TASK
Retype exactly what runs from the first line of the data to the line with "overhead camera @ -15", keeping both of those lines and skipping pictures.

Data excerpts
# # #
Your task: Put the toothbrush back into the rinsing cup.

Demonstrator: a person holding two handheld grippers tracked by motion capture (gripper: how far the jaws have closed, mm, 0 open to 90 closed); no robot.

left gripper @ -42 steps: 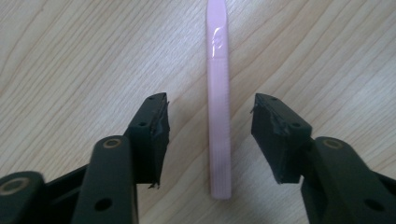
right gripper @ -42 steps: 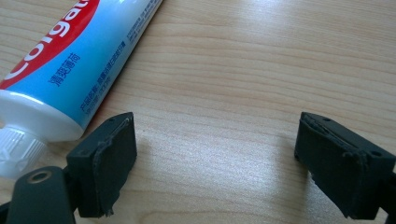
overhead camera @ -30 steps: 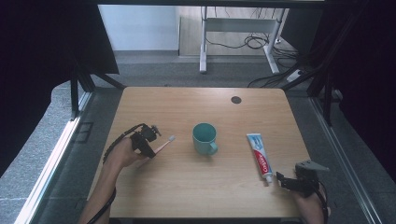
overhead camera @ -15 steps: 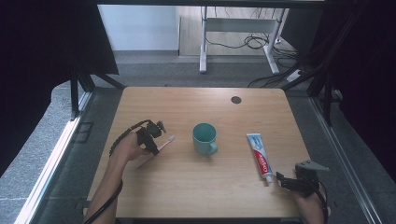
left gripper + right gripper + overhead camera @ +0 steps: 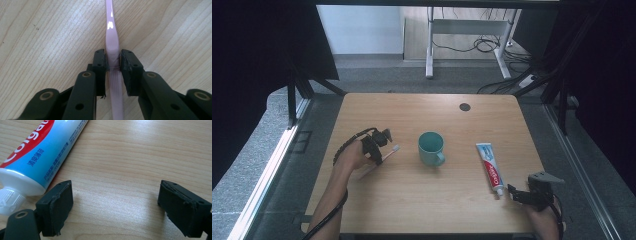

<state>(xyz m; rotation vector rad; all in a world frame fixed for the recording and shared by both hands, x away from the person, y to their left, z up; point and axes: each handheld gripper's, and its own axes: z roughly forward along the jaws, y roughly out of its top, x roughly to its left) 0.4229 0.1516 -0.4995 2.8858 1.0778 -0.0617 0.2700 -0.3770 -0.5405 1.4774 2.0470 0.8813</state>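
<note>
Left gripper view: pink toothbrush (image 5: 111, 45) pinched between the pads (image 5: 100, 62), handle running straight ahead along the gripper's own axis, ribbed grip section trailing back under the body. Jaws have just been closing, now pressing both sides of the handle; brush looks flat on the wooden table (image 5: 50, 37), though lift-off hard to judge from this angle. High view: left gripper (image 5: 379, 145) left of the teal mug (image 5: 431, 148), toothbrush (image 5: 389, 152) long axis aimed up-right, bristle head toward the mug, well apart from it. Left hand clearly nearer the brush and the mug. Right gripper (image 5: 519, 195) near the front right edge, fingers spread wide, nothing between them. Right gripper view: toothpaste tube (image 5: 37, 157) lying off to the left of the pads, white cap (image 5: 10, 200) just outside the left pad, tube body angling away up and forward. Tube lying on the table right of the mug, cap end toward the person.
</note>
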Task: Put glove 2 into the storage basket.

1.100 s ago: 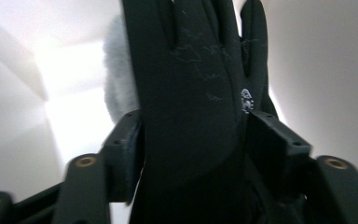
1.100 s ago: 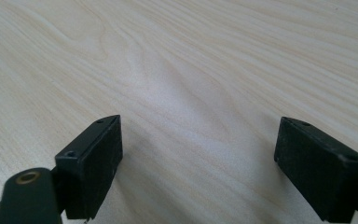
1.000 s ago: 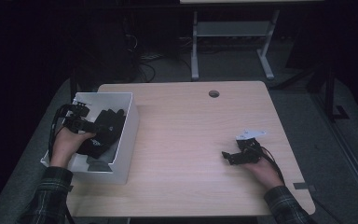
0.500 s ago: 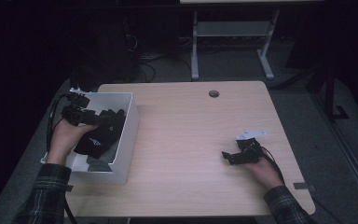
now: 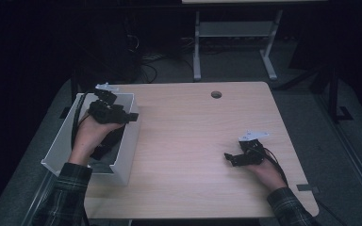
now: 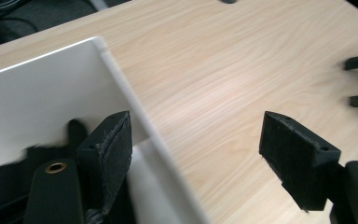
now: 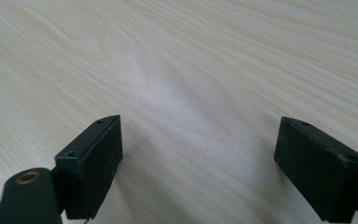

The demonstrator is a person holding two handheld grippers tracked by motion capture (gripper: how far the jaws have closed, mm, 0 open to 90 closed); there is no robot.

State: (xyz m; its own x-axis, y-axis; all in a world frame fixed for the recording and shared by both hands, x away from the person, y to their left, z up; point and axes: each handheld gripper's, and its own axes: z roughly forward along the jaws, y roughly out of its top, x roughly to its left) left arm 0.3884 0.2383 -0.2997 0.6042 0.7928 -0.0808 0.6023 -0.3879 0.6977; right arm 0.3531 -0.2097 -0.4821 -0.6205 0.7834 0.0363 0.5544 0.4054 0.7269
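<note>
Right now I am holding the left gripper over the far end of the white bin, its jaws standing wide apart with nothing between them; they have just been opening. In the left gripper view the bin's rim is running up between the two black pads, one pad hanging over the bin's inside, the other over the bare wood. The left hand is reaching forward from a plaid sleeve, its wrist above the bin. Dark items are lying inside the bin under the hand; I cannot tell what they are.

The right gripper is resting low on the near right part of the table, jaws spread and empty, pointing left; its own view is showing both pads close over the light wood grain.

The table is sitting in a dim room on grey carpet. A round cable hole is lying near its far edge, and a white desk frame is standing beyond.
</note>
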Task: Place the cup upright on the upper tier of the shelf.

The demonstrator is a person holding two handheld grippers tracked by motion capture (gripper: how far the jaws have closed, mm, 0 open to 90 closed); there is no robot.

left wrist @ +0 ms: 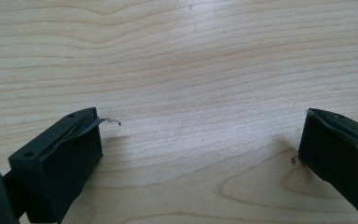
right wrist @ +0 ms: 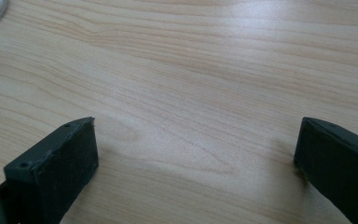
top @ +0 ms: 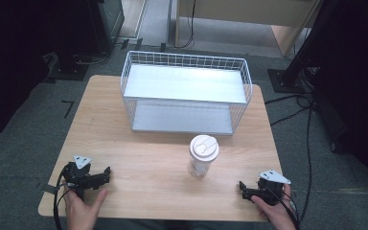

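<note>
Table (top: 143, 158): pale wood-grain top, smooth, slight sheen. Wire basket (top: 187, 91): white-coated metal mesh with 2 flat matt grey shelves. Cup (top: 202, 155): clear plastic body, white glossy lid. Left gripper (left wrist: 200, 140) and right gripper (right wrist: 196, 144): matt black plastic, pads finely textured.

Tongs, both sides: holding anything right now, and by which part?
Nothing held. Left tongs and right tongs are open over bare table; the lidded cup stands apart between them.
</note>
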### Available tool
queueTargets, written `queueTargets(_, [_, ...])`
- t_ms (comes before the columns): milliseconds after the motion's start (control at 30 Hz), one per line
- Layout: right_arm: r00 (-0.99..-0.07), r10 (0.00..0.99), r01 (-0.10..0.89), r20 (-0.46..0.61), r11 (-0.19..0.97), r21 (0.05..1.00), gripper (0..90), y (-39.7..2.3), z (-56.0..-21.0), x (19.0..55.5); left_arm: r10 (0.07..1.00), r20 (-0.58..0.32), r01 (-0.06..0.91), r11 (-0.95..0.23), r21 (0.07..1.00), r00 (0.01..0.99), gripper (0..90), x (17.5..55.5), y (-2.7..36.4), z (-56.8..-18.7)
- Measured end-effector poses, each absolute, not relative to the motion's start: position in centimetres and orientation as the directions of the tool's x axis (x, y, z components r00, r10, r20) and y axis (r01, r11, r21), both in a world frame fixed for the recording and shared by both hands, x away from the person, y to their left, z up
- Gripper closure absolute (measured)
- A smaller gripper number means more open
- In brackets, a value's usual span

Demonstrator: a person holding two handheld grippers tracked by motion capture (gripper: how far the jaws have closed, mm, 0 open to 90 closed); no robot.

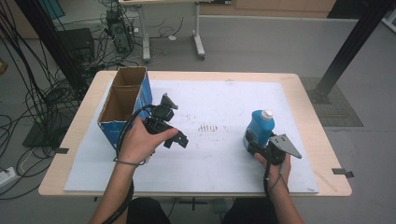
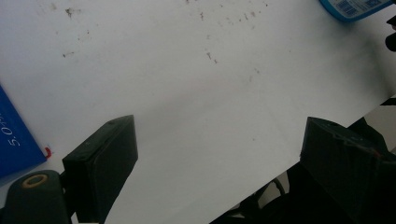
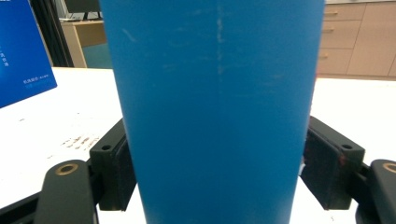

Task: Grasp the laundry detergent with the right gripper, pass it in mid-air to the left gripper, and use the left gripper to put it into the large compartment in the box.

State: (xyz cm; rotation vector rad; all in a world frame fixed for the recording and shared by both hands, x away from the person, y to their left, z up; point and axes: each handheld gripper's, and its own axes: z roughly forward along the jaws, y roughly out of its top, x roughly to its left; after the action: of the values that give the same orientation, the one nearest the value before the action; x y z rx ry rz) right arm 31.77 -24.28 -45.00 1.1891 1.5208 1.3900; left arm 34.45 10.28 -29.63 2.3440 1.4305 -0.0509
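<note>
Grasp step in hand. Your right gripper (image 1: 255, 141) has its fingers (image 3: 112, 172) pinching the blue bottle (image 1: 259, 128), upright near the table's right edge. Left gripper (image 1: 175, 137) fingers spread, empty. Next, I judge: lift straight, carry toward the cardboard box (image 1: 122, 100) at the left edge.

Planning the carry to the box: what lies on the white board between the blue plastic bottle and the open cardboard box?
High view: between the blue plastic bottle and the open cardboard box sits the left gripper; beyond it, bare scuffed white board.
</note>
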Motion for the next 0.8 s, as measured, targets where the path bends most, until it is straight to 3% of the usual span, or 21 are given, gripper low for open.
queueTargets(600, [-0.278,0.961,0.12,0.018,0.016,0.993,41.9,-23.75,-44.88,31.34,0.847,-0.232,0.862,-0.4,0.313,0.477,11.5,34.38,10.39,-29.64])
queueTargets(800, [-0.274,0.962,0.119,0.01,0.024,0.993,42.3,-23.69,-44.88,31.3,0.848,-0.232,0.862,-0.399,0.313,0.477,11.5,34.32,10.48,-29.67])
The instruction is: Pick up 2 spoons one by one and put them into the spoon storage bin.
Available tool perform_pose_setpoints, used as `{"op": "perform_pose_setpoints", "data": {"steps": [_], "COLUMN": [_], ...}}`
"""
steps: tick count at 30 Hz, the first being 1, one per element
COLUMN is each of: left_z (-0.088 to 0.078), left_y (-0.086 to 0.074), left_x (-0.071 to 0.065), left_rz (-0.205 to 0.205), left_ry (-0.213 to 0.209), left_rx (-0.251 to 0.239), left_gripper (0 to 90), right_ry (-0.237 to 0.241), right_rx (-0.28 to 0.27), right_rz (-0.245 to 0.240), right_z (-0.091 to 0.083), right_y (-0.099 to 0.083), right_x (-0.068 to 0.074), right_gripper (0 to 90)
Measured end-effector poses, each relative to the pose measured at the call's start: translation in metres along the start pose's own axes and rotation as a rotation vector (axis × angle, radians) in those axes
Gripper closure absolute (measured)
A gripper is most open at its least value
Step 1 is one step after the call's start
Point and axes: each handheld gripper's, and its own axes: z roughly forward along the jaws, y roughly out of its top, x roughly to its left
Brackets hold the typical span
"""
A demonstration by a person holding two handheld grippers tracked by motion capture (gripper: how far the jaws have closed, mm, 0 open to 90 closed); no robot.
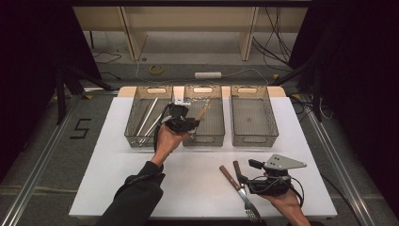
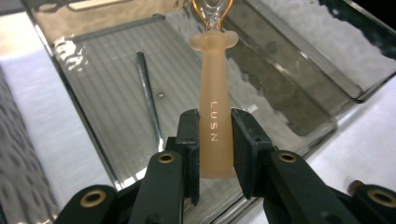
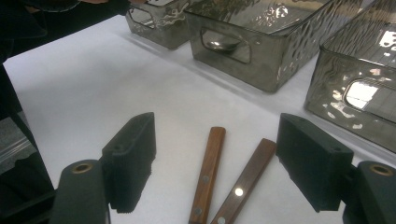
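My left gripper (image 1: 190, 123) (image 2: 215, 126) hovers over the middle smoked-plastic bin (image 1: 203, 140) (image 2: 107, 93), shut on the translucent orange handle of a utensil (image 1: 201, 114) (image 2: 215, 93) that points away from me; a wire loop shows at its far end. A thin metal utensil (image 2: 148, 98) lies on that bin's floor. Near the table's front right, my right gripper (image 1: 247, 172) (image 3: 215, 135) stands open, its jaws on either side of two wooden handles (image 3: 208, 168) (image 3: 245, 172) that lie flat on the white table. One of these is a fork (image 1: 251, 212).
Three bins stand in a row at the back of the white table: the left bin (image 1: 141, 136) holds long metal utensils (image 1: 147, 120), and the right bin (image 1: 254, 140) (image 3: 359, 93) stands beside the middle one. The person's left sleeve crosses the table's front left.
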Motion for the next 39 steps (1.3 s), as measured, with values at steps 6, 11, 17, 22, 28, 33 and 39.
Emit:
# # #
ANSWER AREA
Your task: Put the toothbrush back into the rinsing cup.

Demonstrator: a person holding two handheld grippers tracked by motion capture (gripper: how far the jaws have closed, mm, 0 open to 90 closed); no robot.

left gripper @ -42 steps: 
right gripper @ -42 steps: 
overhead camera @ -30 steps: 
overhead camera @ -15 steps: 

There is no more output for this exercise.